Демократия — это не мантра, не восточный «сим–сим». Это не чудесное слово сказок и преданий. Это просто способ, это инструмент разрешения общественных коллизий, это попытка дать шанс энергии и уму многих, талантам широкого демоса. Цель — благосостояние народа, а не крах барьеров на пути к благосостоянию немногих. Демократия возможна только в случае принятия национальной концепции развития, привития современных технологий и подъема жизненного уровня до той планки, когда мы — налогоплательщики — содержим государство, а не оно пользуется нашей пассивностью.
РОЛЬ ГОСУДАРСТВА
Так называемая «третья волна» демократизации обрушилась на мир в 1990 году. Прошло пятнадцать лет, и можно сделать определенные выводы. Первоначальный оптимизм определенно увял, и о трудностях демократизации сегодня говорят от России до Латинской Америки. Особые споры вызвал Ближний Восток, ставший ареной насильственной демократизации. На пути демократизаторов встал, однако, жесткий факт: арабские страны не только не стали более демократичными, а сделали явный шаг в сторону исламского фундаментализма. Но еще хуже ситуация в таких районах, как Африка южнее Сахары. И открылась истина — неведомой руки рынка нет. Наихудшее положение складывается там, где государственные структуры обрушились до основания. Новые и более острые проблемы возникли там, где государство впало в анемию, где государственные устои перестали быть цивилизующим звеном. Там практически немедленно воцарилась нищета, исчезло представление о гражданских правах, возобладал терроризм, хлынули потоки беженцев повсюду — от Сомали до Гаити и Афганистана.
Хуже с искусственными формированиями. В Ираке американцы создали ручную коалицию временной власти. Находясь под крылом американцев, этот орган блокировал создание даже местной, провинциальной власти. Лишь значительно позднее американцы увидели, что хаос обращается против них, и объявили о национальных выборах в Ираке. Время безвластия обеспечило лишь партизанскую войну. Как пишет Френсис Фукуяма, «планируя оккупацию Ирака, администрация Буша практически не использовала прежних административных институтов этой страны.

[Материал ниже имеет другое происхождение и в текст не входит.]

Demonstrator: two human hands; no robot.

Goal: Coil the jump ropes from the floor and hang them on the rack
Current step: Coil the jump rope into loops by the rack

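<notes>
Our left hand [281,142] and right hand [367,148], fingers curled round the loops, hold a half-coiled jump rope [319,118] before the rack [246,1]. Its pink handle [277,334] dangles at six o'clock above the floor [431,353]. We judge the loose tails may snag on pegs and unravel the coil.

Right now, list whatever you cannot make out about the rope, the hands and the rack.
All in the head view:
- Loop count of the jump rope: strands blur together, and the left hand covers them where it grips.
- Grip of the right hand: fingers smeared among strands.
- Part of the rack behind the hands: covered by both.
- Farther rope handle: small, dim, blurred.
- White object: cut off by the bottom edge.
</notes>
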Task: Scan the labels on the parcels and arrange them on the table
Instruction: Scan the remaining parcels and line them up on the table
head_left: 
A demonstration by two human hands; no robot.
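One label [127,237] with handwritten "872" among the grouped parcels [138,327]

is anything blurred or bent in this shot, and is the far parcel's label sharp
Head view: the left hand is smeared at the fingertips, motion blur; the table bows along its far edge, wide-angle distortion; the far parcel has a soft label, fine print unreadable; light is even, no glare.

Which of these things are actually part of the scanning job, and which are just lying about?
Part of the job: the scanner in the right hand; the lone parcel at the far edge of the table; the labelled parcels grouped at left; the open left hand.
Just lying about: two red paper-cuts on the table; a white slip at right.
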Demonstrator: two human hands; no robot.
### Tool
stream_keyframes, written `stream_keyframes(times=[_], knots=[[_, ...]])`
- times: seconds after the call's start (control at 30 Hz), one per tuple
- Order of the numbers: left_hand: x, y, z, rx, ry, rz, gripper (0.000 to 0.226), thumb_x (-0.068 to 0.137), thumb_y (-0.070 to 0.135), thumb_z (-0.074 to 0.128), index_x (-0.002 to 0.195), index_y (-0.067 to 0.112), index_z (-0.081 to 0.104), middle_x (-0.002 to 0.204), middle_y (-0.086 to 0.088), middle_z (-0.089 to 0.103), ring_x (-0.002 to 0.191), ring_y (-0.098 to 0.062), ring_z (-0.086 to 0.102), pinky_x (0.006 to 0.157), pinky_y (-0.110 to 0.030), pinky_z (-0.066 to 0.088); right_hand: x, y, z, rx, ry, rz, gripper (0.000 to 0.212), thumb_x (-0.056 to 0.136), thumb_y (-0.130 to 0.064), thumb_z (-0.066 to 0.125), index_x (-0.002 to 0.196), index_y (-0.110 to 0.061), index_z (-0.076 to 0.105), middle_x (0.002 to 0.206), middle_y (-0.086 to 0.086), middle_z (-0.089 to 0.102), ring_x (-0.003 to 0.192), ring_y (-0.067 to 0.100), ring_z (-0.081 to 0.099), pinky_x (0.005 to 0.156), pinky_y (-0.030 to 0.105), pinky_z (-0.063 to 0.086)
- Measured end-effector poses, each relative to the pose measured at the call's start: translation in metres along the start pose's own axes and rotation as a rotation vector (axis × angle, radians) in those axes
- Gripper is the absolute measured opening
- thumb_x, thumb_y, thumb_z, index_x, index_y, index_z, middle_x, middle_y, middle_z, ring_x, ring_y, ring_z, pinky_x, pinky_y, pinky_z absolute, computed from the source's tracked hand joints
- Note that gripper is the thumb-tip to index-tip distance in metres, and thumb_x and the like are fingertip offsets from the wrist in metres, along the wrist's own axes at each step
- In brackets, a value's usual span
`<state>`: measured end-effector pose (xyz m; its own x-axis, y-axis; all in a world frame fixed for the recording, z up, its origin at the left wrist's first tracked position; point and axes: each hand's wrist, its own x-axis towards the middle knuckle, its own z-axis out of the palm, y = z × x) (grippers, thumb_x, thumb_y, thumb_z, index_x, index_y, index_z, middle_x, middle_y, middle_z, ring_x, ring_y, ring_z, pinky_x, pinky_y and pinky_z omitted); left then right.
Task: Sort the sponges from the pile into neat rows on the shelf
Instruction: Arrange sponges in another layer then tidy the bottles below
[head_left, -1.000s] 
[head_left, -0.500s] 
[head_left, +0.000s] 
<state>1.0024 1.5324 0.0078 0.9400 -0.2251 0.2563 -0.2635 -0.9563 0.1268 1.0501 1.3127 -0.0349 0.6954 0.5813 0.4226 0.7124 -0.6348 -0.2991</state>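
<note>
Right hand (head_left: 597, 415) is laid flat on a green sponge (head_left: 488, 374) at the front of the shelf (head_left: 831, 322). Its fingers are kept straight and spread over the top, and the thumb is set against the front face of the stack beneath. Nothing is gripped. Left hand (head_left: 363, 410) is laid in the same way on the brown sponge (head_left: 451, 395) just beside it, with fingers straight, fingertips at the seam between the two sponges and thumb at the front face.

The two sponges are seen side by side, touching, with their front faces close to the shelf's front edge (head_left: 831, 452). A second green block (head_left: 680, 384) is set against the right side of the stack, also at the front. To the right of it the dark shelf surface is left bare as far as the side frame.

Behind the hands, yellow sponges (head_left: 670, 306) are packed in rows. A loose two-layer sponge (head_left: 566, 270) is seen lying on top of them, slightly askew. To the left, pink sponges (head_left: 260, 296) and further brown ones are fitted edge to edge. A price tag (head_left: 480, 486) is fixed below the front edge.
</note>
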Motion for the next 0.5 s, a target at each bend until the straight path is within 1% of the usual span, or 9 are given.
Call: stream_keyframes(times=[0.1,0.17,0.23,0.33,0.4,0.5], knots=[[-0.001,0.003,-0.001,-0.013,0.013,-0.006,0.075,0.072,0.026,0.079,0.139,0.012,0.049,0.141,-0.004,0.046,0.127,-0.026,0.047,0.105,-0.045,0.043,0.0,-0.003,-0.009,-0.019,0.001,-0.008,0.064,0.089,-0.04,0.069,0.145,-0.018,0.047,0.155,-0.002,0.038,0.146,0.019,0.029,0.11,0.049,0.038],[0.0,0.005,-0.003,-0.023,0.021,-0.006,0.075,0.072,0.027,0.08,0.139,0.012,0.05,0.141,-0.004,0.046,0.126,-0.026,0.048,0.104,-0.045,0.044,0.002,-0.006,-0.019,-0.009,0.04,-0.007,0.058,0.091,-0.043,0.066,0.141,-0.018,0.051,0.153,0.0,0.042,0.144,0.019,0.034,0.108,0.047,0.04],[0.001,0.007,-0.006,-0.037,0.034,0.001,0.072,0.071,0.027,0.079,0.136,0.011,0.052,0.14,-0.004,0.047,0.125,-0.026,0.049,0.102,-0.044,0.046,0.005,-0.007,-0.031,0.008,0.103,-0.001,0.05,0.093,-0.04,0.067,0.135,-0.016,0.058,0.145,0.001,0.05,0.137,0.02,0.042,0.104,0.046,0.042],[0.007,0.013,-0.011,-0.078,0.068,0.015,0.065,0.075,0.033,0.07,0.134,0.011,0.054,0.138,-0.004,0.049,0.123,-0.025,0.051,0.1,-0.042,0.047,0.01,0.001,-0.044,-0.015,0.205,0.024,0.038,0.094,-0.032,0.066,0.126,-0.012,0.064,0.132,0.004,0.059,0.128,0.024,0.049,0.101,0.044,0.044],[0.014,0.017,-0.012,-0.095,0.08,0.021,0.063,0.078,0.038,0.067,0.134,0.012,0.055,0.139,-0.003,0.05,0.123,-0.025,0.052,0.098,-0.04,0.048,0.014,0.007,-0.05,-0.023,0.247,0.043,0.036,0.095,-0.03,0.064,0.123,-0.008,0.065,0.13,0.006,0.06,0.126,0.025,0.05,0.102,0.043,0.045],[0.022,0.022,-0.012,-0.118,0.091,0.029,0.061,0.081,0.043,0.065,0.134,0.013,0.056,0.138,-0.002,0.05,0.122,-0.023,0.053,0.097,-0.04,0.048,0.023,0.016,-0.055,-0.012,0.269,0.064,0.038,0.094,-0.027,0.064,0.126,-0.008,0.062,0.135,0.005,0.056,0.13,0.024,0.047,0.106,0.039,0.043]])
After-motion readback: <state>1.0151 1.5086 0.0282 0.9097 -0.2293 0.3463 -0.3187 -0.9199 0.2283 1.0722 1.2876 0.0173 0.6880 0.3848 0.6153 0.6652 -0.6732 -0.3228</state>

Она начала послевоенную реконструкцию очень поздно, посвятив этому делу слишком мало внимания и ресурсов». Еще более важны следующие обобщающие слова Фукуямы: «Прежде чем строить демократию, необходимо иметь государство; иметь устойчивое государство» [122].
Безысходность не имеющего шансов бывшего «третьего» и части «второго» мира, не находящих своего места — ниши на мировых рынках и ощущающих на себе последствия катастрофического ослабления государственных структур, породит колоссальную нестабильность, порождающую, помимо прочего, терроризм.
Хотя государство–нация — сравнительно недавняя форма человеческого общежития (государство–нация было продуктом индустриальной революции XVIII в., результатом уникальных сочетаний исторических условий), гражданская дисциплина подданных государств все новое время была наиболее обязывающим и обеспечивающим порядок фактором. Впереди — резкое ослабление этого стабилизирующего начала, значительная массовая радикализация, которая обрушится на человечество вследствие ослабления внутренних структур суверенных государств, явственное ослабление государства по мере вхождения человечества в современную — третью научно–техническую революцию. Мощь и возможности государств–наций контролировать свою судьбу уменьшаются. «Концепция нации, — пишет американец Д. Риеф, — находится под ударом с множества сторон… Возможно и даже вероятно, что первые десятилетия нового века будут эрой ускорения эрозии мирового порядка, построенного на системе государств» [123]. Говоря словами американского специалиста В. Райнеке, государство «потеряло монополию на внутренний суверенитет, оно стало принадлежностью прошлого» [124].